On Sat, 12 Dec 2009, Eric Murray wrote:
> So, what's the best tools for measuring toe? "toe plates"?
> http://www.saferacer.com/longacre-toe-plates-wtapes.html?productid=486
Being cheap, I built my own with 12' of aluminum angle from
McMaster-Carr. Cost about $15-20 for a set of four.
> Any good sites that explain the process? Can you get results at home
> that are accurate enough for daily driving? The range in the factory
> spec is suprisingly large.
>
> I have also been thinking of using a digital angle gauge like...
> and a hunk of tubing with a couple bolts in the appropriate
> places to make a camber gauge, rather than spending $270 on
> the fancy version of the same thing-...
I autocrossed a bunch of different cars for 12 years, and still do a
little racing here and there. Early-on I found that most alignment shops
were only concerned with 'does it go straight', and even the relatively
specialist shop recommended by racing friends wasn't much better ( had to
go back twice to get him to do it right ).

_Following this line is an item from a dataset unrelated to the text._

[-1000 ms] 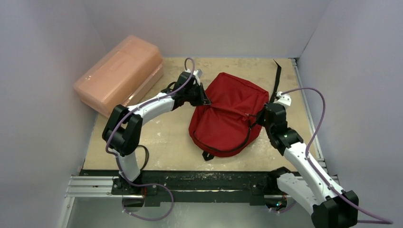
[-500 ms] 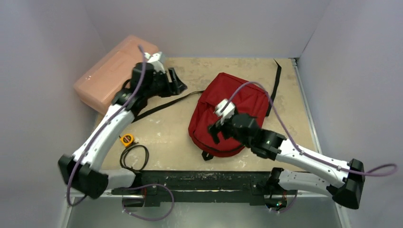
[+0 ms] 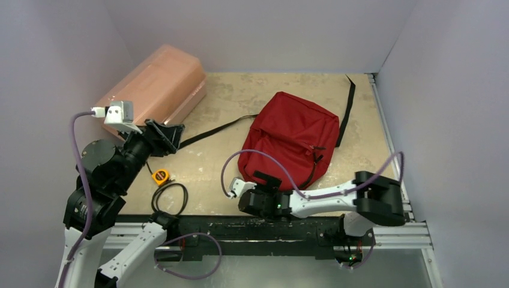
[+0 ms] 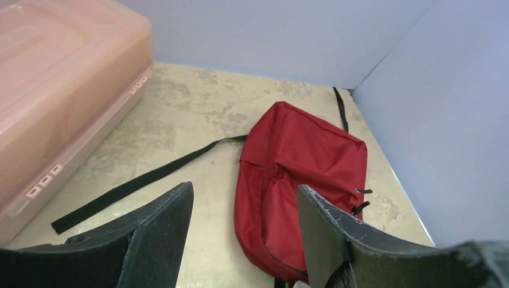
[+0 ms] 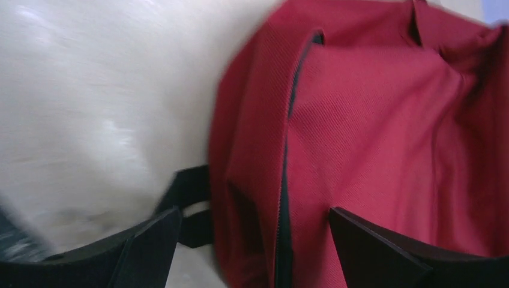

I gave up, and did my own. It's really not hard at all, if you have a
level place to work. Toe plates, as mentioned, plus a bubble camber gauge
( about $40, probably from Racer Wholesale or similar, I don't remember ),
some spin plates ( two pieces of metal with grease smeared between ) and
you can do a better job than your local shop probably will. It's not the
tools that make the difference, it's how bad you want it done right. The
first couple times I did my own, I subsequently took it to Just Tires for
their free alignment-check service ( no longer available ) and their
Hunter rack confirmed my accuracy ( or we were both wrong, but that's the
point, right? )
If you are really cheap, you can skip the bubble level and just do math
to calculate camber. A digital level is serious overkill unless you're
just into cool toys.
If you haven't got a level place to work, though, I imagine you'd be
chasing your own tail so much that it wouldn't be worthwhile.